Write out the lines from the top of the material through the line with "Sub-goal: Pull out", exactly and with nothing added.

********************

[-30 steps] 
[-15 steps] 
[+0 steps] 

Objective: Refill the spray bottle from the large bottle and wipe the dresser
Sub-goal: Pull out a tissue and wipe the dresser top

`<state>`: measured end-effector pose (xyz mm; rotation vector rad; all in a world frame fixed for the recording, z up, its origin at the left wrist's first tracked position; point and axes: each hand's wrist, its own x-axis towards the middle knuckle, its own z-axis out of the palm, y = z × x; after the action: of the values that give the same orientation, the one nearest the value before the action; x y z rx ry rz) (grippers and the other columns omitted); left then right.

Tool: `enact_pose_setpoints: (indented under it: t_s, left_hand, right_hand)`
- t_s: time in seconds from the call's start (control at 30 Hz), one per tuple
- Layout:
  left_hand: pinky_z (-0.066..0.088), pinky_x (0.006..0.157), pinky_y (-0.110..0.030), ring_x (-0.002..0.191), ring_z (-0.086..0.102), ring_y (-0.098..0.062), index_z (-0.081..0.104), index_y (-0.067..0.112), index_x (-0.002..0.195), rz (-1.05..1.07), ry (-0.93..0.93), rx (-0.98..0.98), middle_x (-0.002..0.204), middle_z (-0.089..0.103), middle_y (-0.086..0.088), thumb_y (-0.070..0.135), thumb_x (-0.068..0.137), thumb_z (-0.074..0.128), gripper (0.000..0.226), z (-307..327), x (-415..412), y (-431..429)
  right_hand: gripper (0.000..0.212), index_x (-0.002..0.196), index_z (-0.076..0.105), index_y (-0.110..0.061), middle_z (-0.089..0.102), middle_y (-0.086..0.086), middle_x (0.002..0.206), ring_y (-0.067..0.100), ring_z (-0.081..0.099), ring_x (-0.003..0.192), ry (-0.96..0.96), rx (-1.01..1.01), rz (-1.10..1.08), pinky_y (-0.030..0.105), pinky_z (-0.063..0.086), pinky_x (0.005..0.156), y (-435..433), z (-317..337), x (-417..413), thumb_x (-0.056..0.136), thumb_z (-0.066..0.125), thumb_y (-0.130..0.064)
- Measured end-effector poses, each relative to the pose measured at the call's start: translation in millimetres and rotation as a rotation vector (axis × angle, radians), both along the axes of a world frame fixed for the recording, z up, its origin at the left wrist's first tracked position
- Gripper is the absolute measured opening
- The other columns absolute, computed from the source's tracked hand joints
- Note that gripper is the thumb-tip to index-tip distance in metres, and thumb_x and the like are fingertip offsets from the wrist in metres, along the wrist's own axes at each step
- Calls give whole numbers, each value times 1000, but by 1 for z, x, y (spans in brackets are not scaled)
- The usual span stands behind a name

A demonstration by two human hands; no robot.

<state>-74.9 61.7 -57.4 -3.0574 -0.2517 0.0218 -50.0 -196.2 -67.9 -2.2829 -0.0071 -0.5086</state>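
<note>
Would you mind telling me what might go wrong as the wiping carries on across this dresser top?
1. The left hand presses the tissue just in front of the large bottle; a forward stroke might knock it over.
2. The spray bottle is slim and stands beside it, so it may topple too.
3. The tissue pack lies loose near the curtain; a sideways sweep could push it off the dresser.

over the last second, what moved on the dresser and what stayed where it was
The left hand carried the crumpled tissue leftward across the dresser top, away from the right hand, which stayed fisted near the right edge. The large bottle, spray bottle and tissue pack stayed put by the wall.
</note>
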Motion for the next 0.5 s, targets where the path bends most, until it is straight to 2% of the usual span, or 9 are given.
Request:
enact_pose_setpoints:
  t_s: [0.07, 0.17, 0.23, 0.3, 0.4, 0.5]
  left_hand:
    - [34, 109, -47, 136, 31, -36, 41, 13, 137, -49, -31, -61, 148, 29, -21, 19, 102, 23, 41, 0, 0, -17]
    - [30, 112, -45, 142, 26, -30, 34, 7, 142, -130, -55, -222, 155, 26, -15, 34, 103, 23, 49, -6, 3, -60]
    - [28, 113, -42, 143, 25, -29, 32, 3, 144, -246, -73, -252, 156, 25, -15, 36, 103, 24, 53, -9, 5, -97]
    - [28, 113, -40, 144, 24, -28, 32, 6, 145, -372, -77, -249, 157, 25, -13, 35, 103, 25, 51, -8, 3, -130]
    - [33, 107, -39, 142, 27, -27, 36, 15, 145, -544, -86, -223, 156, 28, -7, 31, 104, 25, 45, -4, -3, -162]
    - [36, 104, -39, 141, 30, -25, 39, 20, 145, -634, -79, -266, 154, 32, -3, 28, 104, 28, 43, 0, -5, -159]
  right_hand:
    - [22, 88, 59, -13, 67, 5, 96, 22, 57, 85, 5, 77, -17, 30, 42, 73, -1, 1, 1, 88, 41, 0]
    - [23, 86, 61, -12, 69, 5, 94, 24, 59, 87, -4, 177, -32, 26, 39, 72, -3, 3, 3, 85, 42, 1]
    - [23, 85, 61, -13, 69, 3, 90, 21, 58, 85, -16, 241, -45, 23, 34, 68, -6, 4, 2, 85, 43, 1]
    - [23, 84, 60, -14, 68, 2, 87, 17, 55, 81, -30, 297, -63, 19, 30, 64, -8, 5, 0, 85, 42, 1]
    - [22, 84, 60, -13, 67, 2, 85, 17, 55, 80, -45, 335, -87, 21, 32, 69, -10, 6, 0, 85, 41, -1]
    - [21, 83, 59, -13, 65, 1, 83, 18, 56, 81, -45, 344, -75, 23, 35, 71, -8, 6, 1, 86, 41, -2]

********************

Exercise response.
[-30 steps] 
[-15 steps] 
[+0 steps] 

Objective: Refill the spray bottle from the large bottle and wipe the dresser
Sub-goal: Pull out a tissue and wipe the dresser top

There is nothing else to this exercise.